TASK DIRECTIONS ▸ All records below are to be set down exactly, each character intact.

[RECORDS SHOWN — start]

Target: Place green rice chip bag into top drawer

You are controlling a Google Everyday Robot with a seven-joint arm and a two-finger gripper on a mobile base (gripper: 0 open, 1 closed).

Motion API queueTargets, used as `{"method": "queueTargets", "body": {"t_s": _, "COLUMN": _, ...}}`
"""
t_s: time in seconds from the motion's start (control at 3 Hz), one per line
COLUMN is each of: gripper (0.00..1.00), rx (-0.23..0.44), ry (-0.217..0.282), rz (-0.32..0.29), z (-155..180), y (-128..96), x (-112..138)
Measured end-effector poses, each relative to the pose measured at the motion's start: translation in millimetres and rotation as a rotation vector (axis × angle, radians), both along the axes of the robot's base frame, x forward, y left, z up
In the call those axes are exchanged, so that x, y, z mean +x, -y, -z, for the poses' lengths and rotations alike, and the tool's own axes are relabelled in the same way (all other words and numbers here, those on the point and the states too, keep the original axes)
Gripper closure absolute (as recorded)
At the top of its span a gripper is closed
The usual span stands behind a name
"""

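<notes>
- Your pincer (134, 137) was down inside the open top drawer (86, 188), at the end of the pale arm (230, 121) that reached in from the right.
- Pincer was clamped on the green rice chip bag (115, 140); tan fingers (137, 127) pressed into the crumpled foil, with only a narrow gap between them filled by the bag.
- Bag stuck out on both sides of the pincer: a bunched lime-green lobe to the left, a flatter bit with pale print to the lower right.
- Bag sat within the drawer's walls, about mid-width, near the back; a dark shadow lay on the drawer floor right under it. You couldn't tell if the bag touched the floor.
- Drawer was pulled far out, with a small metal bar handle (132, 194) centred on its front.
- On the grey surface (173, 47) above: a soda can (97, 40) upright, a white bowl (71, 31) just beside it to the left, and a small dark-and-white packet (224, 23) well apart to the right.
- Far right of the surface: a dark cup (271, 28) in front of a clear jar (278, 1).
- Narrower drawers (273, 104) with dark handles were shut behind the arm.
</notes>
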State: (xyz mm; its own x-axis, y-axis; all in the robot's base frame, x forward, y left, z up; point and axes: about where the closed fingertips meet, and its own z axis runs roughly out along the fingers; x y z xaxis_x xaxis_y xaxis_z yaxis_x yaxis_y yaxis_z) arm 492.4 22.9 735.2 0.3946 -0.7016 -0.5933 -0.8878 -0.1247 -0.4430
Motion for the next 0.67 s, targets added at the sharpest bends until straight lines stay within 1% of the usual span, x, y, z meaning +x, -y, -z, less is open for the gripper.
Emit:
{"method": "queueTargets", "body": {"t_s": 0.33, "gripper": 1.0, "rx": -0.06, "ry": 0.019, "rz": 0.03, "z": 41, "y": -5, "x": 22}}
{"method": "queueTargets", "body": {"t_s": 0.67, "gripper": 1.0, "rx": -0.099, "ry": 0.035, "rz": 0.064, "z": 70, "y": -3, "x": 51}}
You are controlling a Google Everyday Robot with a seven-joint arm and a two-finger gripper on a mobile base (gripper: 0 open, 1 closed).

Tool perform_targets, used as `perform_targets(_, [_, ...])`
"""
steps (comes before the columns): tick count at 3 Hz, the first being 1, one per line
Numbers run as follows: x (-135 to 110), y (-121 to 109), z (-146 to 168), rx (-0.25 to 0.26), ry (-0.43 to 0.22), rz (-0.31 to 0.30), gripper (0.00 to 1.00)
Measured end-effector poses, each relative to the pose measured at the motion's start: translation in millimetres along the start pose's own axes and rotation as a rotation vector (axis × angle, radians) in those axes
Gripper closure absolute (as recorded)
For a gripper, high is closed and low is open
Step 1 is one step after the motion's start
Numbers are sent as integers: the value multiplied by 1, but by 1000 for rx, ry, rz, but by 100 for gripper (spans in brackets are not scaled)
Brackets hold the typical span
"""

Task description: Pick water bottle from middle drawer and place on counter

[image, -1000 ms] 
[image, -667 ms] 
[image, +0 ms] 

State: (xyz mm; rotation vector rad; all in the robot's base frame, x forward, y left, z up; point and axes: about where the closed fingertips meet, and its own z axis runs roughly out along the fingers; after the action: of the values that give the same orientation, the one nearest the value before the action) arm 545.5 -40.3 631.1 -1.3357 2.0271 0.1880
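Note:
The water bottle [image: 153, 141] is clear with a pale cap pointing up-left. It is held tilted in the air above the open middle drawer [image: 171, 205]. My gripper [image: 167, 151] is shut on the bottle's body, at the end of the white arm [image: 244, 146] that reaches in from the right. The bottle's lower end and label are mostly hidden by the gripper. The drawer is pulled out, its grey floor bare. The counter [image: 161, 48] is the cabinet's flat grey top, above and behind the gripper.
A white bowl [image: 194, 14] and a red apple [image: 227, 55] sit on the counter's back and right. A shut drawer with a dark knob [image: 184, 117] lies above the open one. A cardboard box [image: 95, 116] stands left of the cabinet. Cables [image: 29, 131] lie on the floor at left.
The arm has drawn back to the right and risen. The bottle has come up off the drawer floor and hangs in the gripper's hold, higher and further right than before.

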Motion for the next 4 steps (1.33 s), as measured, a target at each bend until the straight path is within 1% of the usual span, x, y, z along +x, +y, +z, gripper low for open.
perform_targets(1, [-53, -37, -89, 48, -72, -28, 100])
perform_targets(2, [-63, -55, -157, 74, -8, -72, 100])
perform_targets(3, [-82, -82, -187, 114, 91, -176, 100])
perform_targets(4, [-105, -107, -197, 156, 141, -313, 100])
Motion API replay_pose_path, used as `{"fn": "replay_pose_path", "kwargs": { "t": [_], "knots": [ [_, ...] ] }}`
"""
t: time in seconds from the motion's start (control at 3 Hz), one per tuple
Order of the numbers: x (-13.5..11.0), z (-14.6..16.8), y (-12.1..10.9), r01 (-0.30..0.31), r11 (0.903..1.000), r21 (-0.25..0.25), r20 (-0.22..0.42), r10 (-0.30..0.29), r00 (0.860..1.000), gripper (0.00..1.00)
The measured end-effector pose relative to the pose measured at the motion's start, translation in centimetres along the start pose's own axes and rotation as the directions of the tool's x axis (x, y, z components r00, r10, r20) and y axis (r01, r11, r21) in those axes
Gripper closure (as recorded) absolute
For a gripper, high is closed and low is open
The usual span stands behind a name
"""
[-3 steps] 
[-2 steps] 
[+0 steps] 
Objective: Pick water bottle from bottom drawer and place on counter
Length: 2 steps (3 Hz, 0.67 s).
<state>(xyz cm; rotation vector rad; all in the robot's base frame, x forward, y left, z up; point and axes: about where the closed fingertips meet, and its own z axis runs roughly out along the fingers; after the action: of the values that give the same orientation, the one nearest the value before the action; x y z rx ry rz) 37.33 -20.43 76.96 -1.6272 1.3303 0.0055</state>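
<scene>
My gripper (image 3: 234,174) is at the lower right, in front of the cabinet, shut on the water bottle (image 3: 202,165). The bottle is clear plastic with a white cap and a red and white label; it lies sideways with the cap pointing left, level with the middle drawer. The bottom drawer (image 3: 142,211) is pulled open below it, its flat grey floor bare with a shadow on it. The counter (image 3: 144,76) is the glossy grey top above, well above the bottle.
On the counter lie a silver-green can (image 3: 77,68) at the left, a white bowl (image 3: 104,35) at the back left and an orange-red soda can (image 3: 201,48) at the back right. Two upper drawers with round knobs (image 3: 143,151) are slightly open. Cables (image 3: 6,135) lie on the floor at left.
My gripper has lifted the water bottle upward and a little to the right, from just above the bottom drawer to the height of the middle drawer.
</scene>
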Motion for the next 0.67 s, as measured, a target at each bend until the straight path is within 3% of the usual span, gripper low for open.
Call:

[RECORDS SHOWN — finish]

OUTPUT OF THE TASK ▸
Target: Place green rice chip bag into top drawer

You are controlling a Google Everyday Robot with a seven-joint arm and a two-finger gripper on a mobile base (gripper: 0 open, 1 closed).

Motion API queueTargets, used as `{"method": "queueTargets", "body": {"t_s": _, "COLUMN": _, ...}}`
"""
t_s: time in seconds from the motion's start (control at 3 Hz), one per line
COLUMN is each of: gripper (0.00..1.00), rx (-0.23..0.44), ry (-0.217..0.282), rz (-0.32..0.29), z (-155..180), y (-128..96), x (-112..138)
Measured end-effector poses, each relative to the pose measured at the motion's start: translation in millimetres and rotation as a rotation vector (axis × angle, radians), both along the axes of the robot's base frame, x forward, y left, z up
In the call those axes are exchanged, so that x, y, z mean +x, -y, -z, for the poses' lengths and rotations alike, and the tool's own axes are relabelled in the same way (all other words and numbers here, those on the point and the states too, keep the original axes)
Gripper closure absolute (as recorded)
At the top of its span a gripper is closed
The usual span stands behind a name
"""

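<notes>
- Your pincer (134, 137) was down inside the open top drawer (86, 188), at the end of the pale arm (230, 121) that reached in from the right.
- Pincer was clamped on the green rice chip bag (115, 140); tan fingers (137, 127) pressed into the crumpled foil, with only a narrow gap between them filled by the bag.
- Bag stuck out on both sides of the pincer: a bunched lime-green lobe to the left, a flatter bit with pale print to the lower right.
- Bag sat within the drawer's walls, about mid-width, near the back; a dark shadow lay on the drawer floor right under it. You couldn't tell if the bag touched the floor.
- Drawer was pulled far out, with a small metal bar handle (132, 194) centred on its front.
- On the grey surface (173, 47) above: a soda can (97, 40) upright, a white bowl (71, 31) just beside it to the left, and a small dark-and-white packet (224, 23) well apart to the right.
- Far right of the surface: a dark cup (271, 28) in front of a clear jar (278, 1).
- Narrower drawers (273, 104) with dark handles were shut behind the arm.
</notes>
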State: (xyz mm; its own x-axis, y-axis; all in the robot's base frame, x forward, y left, z up; point and axes: about where the closed fingertips meet, and its own z axis runs roughly out along the fingers; x y z xaxis_x xaxis_y xaxis_z yaxis_x yaxis_y yaxis_z) arm 492.4 22.9 735.2 0.3946 -0.7016 -0.5933 -0.8878 -0.1247 -0.4430
Motion for the next 0.67 s, targets added at the sharpest bends until straight lines stay within 1% of the usual span, x, y, z meaning +x, -y, -z, less is open for the gripper.
Emit:
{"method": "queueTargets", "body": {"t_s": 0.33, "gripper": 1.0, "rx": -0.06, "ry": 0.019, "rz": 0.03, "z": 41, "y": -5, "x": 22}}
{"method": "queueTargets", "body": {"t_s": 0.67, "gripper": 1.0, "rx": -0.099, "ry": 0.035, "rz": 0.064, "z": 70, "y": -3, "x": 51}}
You are controlling a Google Everyday Robot with a seven-joint arm and a two-finger gripper on a mobile base (gripper: 0 open, 1 closed).

Tool perform_targets, used as `perform_targets(_, [_, ...])`
"""
steps (comes before the columns): tick count at 3 Hz, the first being 1, one per line
Numbers run as follows: x (-135 to 110), y (-121 to 109), z (-146 to 168), rx (-0.25 to 0.26), ry (-0.43 to 0.22), rz (-0.31 to 0.30), gripper (0.00 to 1.00)
Measured end-effector poses, each relative to the pose measured at the motion's start: translation in millimetres along the start pose's own axes and rotation as a rotation vector (axis × angle, radians) in those axes
Gripper closure absolute (as recorded)
For a gripper, high is closed and low is open
Step 1 is one step after the motion's start
Numbers are sent as integers: the value multiplied by 1, but by 1000 for rx, ry, rz, but by 100 for gripper (spans in brackets are not scaled)
Brackets hold the typical span
"""

Task description: Pick water bottle from middle drawer and place on counter

[image, -1000 ms] 
[image, -667 ms] 
[image, +0 ms] 

State: (xyz mm; rotation vector rad; all in the robot's base frame, x forward, y left, z up; point and axes: about where the closed fingertips meet, and its own z axis runs roughly out along the fingers; after the action: of the values that give the same orientation, the one nearest the value before the action) arm 545.5 -40.3 631.1 -1.3357 2.0271 0.1880
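Note:
The water bottle [image: 153, 141] is clear with a pale cap pointing up-left. It is held tilted in the air above the open middle drawer [image: 171, 205]. My gripper [image: 167, 151] is shut on the bottle's body, at the end of the white arm [image: 244, 146] that reaches in from the right. The bottle's lower end and label are mostly hidden by the gripper. The drawer is pulled out, its grey floor bare. The counter [image: 161, 48] is the cabinet's flat grey top, above and behind the gripper.
A white bowl [image: 194, 14] and a red apple [image: 227, 55] sit on the counter's back and right. A shut drawer with a dark knob [image: 184, 117] lies above the open one. A cardboard box [image: 95, 116] stands left of the cabinet. Cables [image: 29, 131] lie on the floor at left.
The arm has drawn back to the right and risen. The bottle has come up off the drawer floor and hangs in the gripper's hold, higher and further right than before.
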
Motion for the next 4 steps (1.33 s), as measured, a target at each bend until the straight path is within 1% of the usual span, x, y, z along +x, +y, +z, gripper low for open.
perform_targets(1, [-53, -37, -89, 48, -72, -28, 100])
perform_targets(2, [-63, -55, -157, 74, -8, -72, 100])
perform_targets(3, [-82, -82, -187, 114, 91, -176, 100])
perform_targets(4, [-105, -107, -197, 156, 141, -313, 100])
Motion API replay_pose_path, used as `{"fn": "replay_pose_path", "kwargs": { "t": [_], "knots": [ [_, ...] ] }}`
"""
t: time in seconds from the motion's start (control at 3 Hz), one per tuple
Order of the numbers: x (-13.5..11.0), z (-14.6..16.8), y (-12.1..10.9), r01 (-0.30..0.31), r11 (0.903..1.000), r21 (-0.25..0.25), r20 (-0.22..0.42), r10 (-0.30..0.29), r00 (0.860..1.000), gripper (0.00..1.00)
The measured end-effector pose relative to the pose measured at the motion's start, translation in centimetres along the start pose's own axes and rotation as the directions of the tool's x axis (x, y, z components r00, r10, r20) and y axis (r01, r11, r21) in those axes
Gripper closure (as recorded) absolute
For a gripper, high is closed and low is open
The usual span stands behind a name
"""
[-3 steps] 
[-2 steps] 
[+0 steps] 
Objective: Pick water bottle from bottom drawer and place on counter
Length: 2 steps (3 Hz, 0.67 s).
<state>(xyz cm; rotation vector rad; all in the robot's base frame, x forward, y left, z up; point and axes: about where the closed fingertips meet, and its own z axis runs roughly out along the fingers; after the action: of the values that give the same orientation, the one nearest the value before the action; x y z rx ry rz) 37.33 -20.43 76.96 -1.6272 1.3303 0.0055</state>
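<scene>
My gripper (image 3: 234,174) is at the lower right, in front of the cabinet, shut on the water bottle (image 3: 202,165). The bottle is clear plastic with a white cap and a red and white label; it lies sideways with the cap pointing left, level with the middle drawer. The bottom drawer (image 3: 142,211) is pulled open below it, its flat grey floor bare with a shadow on it. The counter (image 3: 144,76) is the glossy grey top above, well above the bottle.
On the counter lie a silver-green can (image 3: 77,68) at the left, a white bowl (image 3: 104,35) at the back left and an orange-red soda can (image 3: 201,48) at the back right. Two upper drawers with round knobs (image 3: 143,151) are slightly open. Cables (image 3: 6,135) lie on the floor at left.
My gripper has lifted the water bottle upward and a little to the right, from just above the bottom drawer to the height of the middle drawer.
</scene>
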Motion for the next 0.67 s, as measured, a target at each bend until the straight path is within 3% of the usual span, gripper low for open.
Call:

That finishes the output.